Did you use the --unmapped-init-scale
option or just leave the unmatched tokens as zero? I found the initial perplexity was around 1/2 when I used --unmapped-init-scale 1.0
so used that to seed my initial models (but without post-fine-tuning leaving these as zero seemed to get a better hit-rate).
I also wonder if we should just be using temperature=1
, no other samplers and then letting the model generate starting with a single <BOS>
token and nothing else?
This would likely generate the most distributionally accurate data to fine-tune on, but for deepseek-r1
I can only generate around 1-1.5M tokens a day even using 4 machines, so decided to just use the most representative datasets (and 100% from R1 and not the distilled versions) I could find for it.
For other smaller models I can generate quite a lot of data like this over a couple of days so might be interesting to try it later.
I used unmapped-init-scale 1.0, but I found that for DeepSeek-Qwen-32B and QwQ the initial loss was higher than just starting from Qwen2.5-0.5B, even though I initialize the new tokens the same way, I don't know why.
On the other hand, the transplant for Mistral-Small worked great, as the vocab is completely different from Qwen's. I was trying to 'pretrain' it but that didn't work well.
I agree that it may be better for matching the whole distribution, but I'm not sure if it's worth it for a draft model, as you may need quite a few billion tokens. Instead, focusing on a selection of common tasks for this kind of model (coding, math) seems the natural way to go given the computation constraints. I used temperature=0.6 and no other samplers for the same reason.

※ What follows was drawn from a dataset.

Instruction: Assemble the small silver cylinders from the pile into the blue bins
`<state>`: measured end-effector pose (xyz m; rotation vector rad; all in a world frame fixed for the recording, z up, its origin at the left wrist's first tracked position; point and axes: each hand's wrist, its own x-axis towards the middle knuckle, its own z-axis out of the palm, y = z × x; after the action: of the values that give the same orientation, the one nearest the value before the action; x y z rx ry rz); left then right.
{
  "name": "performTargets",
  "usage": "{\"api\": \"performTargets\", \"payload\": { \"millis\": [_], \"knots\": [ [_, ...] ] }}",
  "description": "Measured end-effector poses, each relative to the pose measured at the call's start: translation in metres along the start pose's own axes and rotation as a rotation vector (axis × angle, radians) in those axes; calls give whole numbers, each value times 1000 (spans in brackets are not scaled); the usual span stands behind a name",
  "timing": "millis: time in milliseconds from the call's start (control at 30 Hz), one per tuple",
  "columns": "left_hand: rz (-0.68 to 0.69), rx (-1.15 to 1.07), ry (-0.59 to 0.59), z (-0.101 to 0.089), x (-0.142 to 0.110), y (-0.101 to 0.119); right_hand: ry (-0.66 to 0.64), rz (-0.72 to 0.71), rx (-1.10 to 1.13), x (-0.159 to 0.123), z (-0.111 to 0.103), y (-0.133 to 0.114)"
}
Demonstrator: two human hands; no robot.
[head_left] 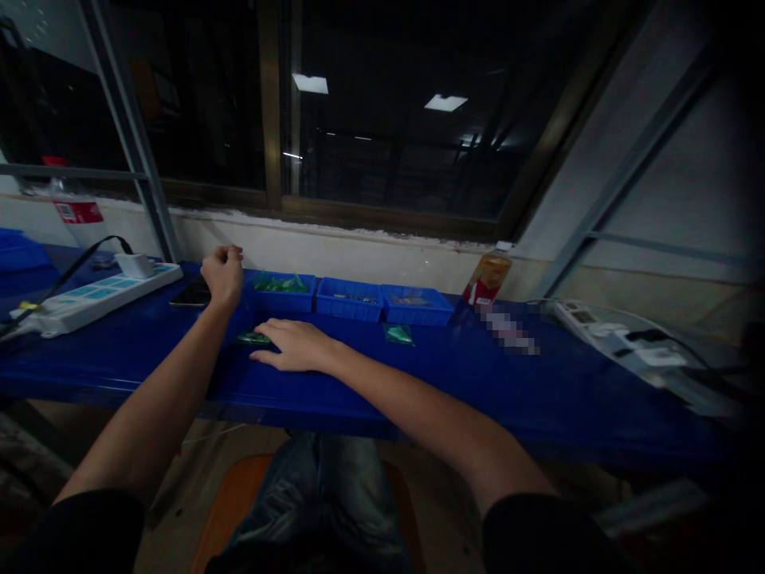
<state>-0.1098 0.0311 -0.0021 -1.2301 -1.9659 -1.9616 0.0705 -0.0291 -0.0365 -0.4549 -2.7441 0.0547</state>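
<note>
My left hand [223,277] is raised at the back of the blue table, its fingers curled closed; whatever may be in them is hidden. It is beside a blue bin [282,300] holding green packets. Lower down, my right hand [296,344] lies over the table with fingers stretched and thumb apart. At its fingertips is a small green packet [251,339], partly covered by the hand. Another green packet [398,334] lies flat in front of two more blue bins, the middle bin [340,308] and the right bin [427,315], which hold small parts too dim to name.
A dark phone [192,293] and a white power strip [113,296] lie to the left, near a red-labelled bottle [77,210]. On the right stand a bottle of amber liquid [492,275] and another power strip [621,339] with cables. Behind runs a window wall.
</note>
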Motion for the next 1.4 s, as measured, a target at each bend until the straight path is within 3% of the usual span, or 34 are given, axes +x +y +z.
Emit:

Let me know how those experiments go!
I should have the first version finished later today, so interested to see how it works out!
I've also a couple of ideas for the transplant_vocab
code that I will add later this week:
- Better mean initialisation using a parameter
t
to control how "front loaded" the mean should be for thelm_head
blended tokens. - An override option to help map the chat-ml tokens to the deepseek tokens, etc.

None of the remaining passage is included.